Output exactly the lines below, starting with the line that has "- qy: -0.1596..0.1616" and going on through the line that has "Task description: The", both included, and no other lines.

-- Information provided --
|---|

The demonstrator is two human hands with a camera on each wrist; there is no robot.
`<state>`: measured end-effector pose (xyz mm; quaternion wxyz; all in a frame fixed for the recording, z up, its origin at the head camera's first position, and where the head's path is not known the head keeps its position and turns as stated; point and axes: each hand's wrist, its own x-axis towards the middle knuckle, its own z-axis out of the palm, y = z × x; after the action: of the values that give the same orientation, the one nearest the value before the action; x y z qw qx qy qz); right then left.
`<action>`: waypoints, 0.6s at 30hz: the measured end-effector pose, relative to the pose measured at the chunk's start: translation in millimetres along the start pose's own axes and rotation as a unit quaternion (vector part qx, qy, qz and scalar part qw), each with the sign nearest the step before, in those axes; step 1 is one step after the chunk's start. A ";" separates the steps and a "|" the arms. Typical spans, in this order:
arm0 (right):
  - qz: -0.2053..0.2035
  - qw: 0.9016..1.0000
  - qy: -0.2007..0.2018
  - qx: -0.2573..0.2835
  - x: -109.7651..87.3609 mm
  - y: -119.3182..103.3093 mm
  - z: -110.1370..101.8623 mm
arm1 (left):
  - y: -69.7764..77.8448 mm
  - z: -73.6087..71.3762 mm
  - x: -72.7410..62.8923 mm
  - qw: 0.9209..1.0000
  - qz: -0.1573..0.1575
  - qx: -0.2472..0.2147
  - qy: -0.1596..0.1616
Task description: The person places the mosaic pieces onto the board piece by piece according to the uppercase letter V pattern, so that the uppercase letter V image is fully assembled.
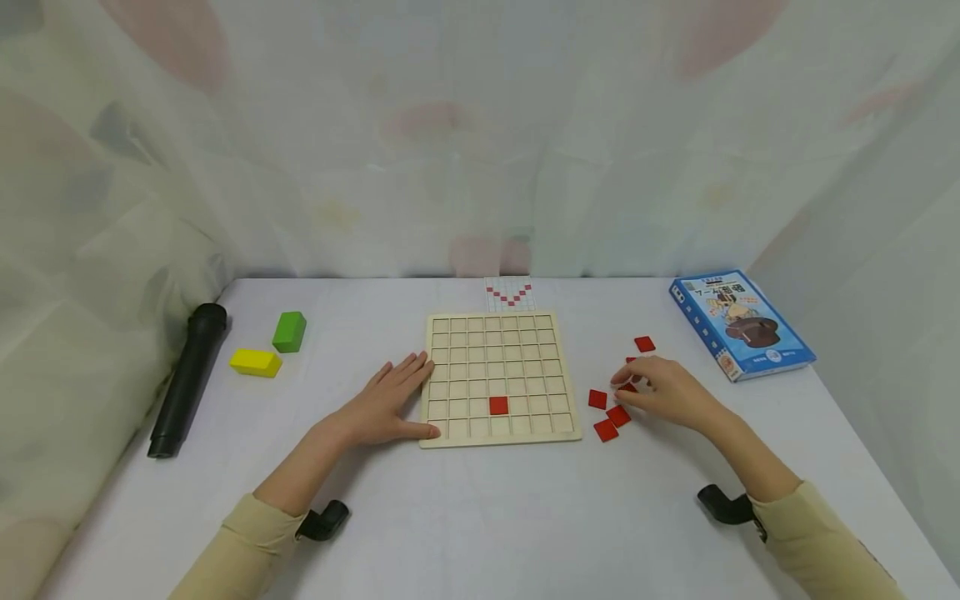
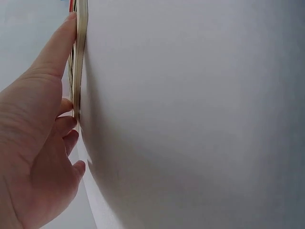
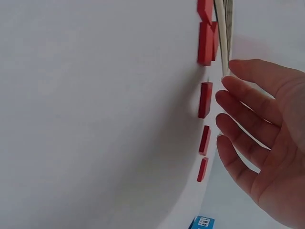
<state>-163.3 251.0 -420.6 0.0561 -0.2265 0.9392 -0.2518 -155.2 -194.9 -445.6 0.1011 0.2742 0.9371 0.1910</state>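
Observation:
A pale wooden grid board (image 1: 457, 442) lies at the middle of the table, with one red square tile (image 1: 498, 406) set in a cell of its second row from the front. My left hand (image 1: 386, 404) rests along the board's left edge, fingers spread and thumb at the front corner. To the right of the board, my right hand (image 1: 663, 390) hovers over several loose red tiles (image 1: 606, 430). Its fingers are loosely bent, with a gap between thumb and fingertips. In the right wrist view those tiles (image 3: 205, 100) lie below the fingertips, and the hand holds nothing.
Behind the board lies a pattern card (image 1: 510, 294) with red squares in a V shape. A blue game box (image 1: 742, 325) sits at the back right. On the left are a green block (image 1: 289, 332), a yellow block (image 1: 255, 362) and a black cylinder (image 1: 187, 379).

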 end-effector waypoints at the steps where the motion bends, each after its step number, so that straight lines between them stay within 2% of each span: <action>1: 0.001 1.000 -0.001 -0.003 -2.4 1.9 0.1 | -0.4 0.2 0.4 1.000 0.000 0.001 0.001; 8: 0.008 1.000 -0.008 -0.007 -1.6 -4.2 7.6 | -3.4 -0.1 0.5 1.000 0.004 -0.002 0.020; 18: 0.022 0.998 -0.012 -0.057 5.1 -13.1 12.3 | -1.7 -3.0 0.1 0.999 0.020 -0.004 0.037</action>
<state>-160.0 233.1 -424.7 0.0596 -0.2111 0.9561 -0.1942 -157.0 -197.0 -443.6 0.0641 0.2848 0.9337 0.2071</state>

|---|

-- Response to this task --
  - qy: -0.1596..0.1616
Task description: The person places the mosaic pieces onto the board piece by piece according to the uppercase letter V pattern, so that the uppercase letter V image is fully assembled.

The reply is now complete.